_EXERCISE DESCRIPTION_: Would you return all of this data exactly, leaving nothing out?
Top of INPUT MATERIAL
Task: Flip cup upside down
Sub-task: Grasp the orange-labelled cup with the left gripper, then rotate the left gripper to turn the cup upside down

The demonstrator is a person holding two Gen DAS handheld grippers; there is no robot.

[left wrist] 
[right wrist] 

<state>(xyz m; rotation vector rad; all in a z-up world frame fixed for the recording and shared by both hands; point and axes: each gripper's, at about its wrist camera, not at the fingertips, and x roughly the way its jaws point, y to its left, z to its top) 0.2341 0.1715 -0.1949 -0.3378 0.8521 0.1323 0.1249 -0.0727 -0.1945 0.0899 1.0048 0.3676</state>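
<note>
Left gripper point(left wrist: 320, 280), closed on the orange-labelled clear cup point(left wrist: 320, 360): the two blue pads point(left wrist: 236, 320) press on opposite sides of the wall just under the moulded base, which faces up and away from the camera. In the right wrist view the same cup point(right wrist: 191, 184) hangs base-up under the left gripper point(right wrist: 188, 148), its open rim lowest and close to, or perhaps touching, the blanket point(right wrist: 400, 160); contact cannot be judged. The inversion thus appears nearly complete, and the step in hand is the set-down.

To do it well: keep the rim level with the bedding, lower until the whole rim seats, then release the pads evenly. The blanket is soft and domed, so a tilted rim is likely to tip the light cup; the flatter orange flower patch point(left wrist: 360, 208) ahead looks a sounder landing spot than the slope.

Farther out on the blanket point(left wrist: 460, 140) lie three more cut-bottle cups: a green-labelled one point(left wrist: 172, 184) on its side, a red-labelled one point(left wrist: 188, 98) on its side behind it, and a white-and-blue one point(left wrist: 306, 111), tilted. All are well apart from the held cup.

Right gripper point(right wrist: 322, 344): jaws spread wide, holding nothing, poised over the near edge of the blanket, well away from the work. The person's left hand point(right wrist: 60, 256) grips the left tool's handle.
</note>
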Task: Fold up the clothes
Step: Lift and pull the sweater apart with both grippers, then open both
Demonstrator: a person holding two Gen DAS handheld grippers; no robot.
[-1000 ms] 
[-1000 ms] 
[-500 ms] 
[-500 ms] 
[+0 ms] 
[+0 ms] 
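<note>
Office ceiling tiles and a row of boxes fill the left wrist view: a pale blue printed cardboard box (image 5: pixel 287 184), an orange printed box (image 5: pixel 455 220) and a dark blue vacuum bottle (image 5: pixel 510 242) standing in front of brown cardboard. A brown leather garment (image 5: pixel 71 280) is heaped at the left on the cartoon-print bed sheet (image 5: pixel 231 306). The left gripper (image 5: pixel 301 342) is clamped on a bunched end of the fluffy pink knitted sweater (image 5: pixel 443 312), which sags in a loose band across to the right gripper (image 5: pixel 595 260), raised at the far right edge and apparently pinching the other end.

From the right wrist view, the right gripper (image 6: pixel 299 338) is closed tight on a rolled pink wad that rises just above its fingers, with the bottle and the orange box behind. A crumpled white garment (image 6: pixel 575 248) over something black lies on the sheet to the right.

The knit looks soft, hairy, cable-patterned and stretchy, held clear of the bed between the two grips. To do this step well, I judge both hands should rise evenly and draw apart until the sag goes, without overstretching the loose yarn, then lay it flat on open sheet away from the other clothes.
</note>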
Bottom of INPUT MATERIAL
_RESPONSE BOX_:
Task: Flip cup upside down
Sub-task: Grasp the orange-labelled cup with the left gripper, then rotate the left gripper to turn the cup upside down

The demonstrator is a person holding two Gen DAS handheld grippers; there is no robot.

[left wrist] 
[right wrist] 

<state>(xyz m; rotation vector rad; all in a z-up world frame fixed for the recording and shared by both hands; point and axes: each gripper's, at about its wrist camera, not at the fingertips, and x roughly the way its jaws point, y to its left, z to its top) 0.2341 0.1715 -0.1949 -0.3378 0.8521 0.1323 0.1249 -0.0727 -0.1945 0.0899 1.0048 0.3676</state>
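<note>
Left gripper point(left wrist: 320, 280), closed on the orange-labelled clear cup point(left wrist: 320, 360): the two blue pads point(left wrist: 236, 320) press on opposite sides of the wall just under the moulded base, which faces up and away from the camera. In the right wrist view the same cup point(right wrist: 191, 184) hangs base-up under the left gripper point(right wrist: 188, 148), its open rim lowest and close to, or perhaps touching, the blanket point(right wrist: 400, 160); contact cannot be judged. The inversion thus appears nearly complete, and the step in hand is the set-down.

To do it well: keep the rim level with the bedding, lower until the whole rim seats, then release the pads evenly. The blanket is soft and domed, so a tilted rim is likely to tip the light cup; the flatter orange flower patch point(left wrist: 360, 208) ahead looks a sounder landing spot than the slope.

Farther out on the blanket point(left wrist: 460, 140) lie three more cut-bottle cups: a green-labelled one point(left wrist: 172, 184) on its side, a red-labelled one point(left wrist: 188, 98) on its side behind it, and a white-and-blue one point(left wrist: 306, 111), tilted. All are well apart from the held cup.

Right gripper point(right wrist: 322, 344): jaws spread wide, holding nothing, poised over the near edge of the blanket, well away from the work. The person's left hand point(right wrist: 60, 256) grips the left tool's handle.
</note>
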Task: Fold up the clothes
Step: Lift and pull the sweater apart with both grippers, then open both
Demonstrator: a person holding two Gen DAS handheld grippers; no robot.
[-1000 ms] 
[-1000 ms] 
[-500 ms] 
[-500 ms] 
[+0 ms] 
[+0 ms] 
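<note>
Office ceiling tiles and a row of boxes fill the left wrist view: a pale blue printed cardboard box (image 5: pixel 287 184), an orange printed box (image 5: pixel 455 220) and a dark blue vacuum bottle (image 5: pixel 510 242) standing in front of brown cardboard. A brown leather garment (image 5: pixel 71 280) is heaped at the left on the cartoon-print bed sheet (image 5: pixel 231 306). The left gripper (image 5: pixel 301 342) is clamped on a bunched end of the fluffy pink knitted sweater (image 5: pixel 443 312), which sags in a loose band across to the right gripper (image 5: pixel 595 260), raised at the far right edge and apparently pinching the other end.

From the right wrist view, the right gripper (image 6: pixel 299 338) is closed tight on a rolled pink wad that rises just above its fingers, with the bottle and the orange box behind. A crumpled white garment (image 6: pixel 575 248) over something black lies on the sheet to the right.

The knit looks soft, hairy, cable-patterned and stretchy, held clear of the bed between the two grips. To do this step well, I judge both hands should rise evenly and draw apart until the sag goes, without overstretching the loose yarn, then lay it flat on open sheet away from the other clothes.
</note>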

This answer requires nothing more.